◆ Work to complete
All of the data below should be written out again exactly.

◆ Input data

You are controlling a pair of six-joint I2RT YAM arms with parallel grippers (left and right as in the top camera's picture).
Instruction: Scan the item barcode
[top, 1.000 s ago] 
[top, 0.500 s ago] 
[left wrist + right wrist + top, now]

◆ Your solution
You are controlling a pair of six-joint I2RT YAM arms with parallel grippers (left and right as in the top camera's picture).
Instruction: Scan the item barcode
[top, 1.000 s ago] 
[top, 0.500 s ago] 
[left wrist + right wrist + top, now]

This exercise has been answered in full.